Re: [PATCH RFC v3 1/2] mm: Add personality flag to limit address to 47 bits

From: Lorenzo Stoakes
Date: Fri Sep 06 2024 - 05:56:14 EST


(Sorry having issues with my IPv6 setup that duplicated the original email...

On Fri, Sep 06, 2024 at 09:14:08AM GMT, Arnd Bergmann wrote:
> On Fri, Sep 6, 2024, at 08:14, Lorenzo Stoakes wrote:
> > On Fri, Sep 06, 2024 at 07:17:44AM GMT, Arnd Bergmann wrote:
> >> On Thu, Sep 5, 2024, at 21:15, Charlie Jenkins wrote:
> >> > Create a personality flag ADDR_LIMIT_47BIT to support applications
> >> > that wish to transition from running in environments that support at
> >> > most 47-bit VAs to environments that support larger VAs.
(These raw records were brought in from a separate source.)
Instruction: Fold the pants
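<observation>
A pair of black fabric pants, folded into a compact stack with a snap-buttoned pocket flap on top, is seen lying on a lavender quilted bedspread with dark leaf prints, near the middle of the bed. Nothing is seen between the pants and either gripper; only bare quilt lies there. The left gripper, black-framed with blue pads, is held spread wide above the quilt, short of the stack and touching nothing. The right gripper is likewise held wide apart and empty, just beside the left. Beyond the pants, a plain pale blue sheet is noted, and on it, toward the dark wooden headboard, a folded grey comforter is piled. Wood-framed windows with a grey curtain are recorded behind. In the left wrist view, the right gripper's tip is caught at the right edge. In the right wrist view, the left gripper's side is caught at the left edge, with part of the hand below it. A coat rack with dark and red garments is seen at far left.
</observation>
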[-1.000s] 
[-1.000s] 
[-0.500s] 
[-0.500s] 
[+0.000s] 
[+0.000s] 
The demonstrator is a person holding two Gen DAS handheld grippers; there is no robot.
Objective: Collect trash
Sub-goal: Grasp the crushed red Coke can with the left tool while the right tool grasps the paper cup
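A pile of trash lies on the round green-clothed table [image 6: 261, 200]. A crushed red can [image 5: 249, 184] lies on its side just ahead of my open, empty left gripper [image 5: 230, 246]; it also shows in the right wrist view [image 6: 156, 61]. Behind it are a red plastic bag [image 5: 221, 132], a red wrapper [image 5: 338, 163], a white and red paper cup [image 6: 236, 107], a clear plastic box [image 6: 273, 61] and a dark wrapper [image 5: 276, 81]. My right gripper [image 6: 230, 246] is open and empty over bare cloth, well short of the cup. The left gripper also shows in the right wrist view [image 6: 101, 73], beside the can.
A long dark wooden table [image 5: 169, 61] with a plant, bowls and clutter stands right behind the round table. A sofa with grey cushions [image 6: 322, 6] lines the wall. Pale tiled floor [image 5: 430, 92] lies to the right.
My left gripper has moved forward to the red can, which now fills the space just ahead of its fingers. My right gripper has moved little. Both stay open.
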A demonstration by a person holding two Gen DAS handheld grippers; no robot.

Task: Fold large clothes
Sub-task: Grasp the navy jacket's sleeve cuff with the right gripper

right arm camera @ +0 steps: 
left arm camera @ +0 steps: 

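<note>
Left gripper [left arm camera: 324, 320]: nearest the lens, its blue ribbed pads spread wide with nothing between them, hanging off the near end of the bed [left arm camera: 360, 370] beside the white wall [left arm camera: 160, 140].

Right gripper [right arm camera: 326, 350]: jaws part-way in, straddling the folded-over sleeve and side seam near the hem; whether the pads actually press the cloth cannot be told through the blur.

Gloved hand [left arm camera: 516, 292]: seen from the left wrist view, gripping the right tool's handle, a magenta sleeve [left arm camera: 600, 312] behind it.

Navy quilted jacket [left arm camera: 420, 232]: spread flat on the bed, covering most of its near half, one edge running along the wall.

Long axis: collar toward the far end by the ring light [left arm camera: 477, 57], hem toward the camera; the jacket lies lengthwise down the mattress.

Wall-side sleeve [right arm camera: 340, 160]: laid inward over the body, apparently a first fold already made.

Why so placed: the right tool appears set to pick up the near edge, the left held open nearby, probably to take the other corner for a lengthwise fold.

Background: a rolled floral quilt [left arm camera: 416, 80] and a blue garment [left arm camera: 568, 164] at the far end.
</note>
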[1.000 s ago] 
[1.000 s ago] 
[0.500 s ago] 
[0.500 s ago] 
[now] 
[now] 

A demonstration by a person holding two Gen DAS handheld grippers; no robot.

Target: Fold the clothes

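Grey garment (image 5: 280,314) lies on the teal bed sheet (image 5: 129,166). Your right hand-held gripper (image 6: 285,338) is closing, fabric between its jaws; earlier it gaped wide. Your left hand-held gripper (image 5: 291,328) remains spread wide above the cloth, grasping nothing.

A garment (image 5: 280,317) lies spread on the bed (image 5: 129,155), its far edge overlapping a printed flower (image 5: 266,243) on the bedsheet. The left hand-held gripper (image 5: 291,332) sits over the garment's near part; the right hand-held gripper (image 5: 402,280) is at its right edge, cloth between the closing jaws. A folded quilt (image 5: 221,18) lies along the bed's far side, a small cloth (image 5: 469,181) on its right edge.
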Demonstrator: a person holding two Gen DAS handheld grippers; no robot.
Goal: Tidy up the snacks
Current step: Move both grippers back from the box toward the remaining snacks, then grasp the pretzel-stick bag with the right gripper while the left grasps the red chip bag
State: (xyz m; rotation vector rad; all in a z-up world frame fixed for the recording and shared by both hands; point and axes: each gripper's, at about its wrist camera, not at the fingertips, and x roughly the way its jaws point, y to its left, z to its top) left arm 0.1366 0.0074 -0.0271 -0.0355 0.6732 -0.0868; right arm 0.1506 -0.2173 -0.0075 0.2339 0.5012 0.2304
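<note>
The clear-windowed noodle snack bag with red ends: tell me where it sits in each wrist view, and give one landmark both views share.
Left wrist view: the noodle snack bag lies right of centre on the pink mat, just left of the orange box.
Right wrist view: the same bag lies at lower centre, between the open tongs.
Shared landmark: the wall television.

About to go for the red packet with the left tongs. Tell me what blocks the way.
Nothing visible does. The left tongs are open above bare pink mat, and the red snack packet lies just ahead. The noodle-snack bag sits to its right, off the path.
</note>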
This
> >> > personality can be set to cause all allocations to be below the 47-bit
> >> > boundary. Using MAP_FIXED with mmap() will bypass this restriction.
> >> >
> >> > Signed-off-by: Charlie Jenkins <charlie@xxxxxxxxxxxx>
> >>
> >> I think having an architecture-independent mechanism to limit the size
> >> of the 64-bit address space is useful in general, and we've discussed
> >> the same thing for arm64 in the past, though we have not actually
> >> reached an agreement on the ABI previously.
> >
> > The thread on the original proposals attests to this being rather a fraught
> > topic, and I think the weight of opinion was more so in favour of opt-in
> > rather than opt-out.
>
> You mean opt-in to using the larger addresses like we do on arm64 and
> powerpc, while "opt-out" means a limit as Charlie suggested?

I guess I'm not using brilliant terminology here haha!

To clarify - the weight of opinion was for a situation where the address
space is limited, except if you set a hint above that (you could call that
opt-out or opt-in depending which way you look at it, so yeah ok very
unclear sorry!).

It was against the MAP_ flag and also I think a _flexible_ per-process
limit is also questionable as you might end up setting a limit which breaks
something else, and this starts getting messy quick.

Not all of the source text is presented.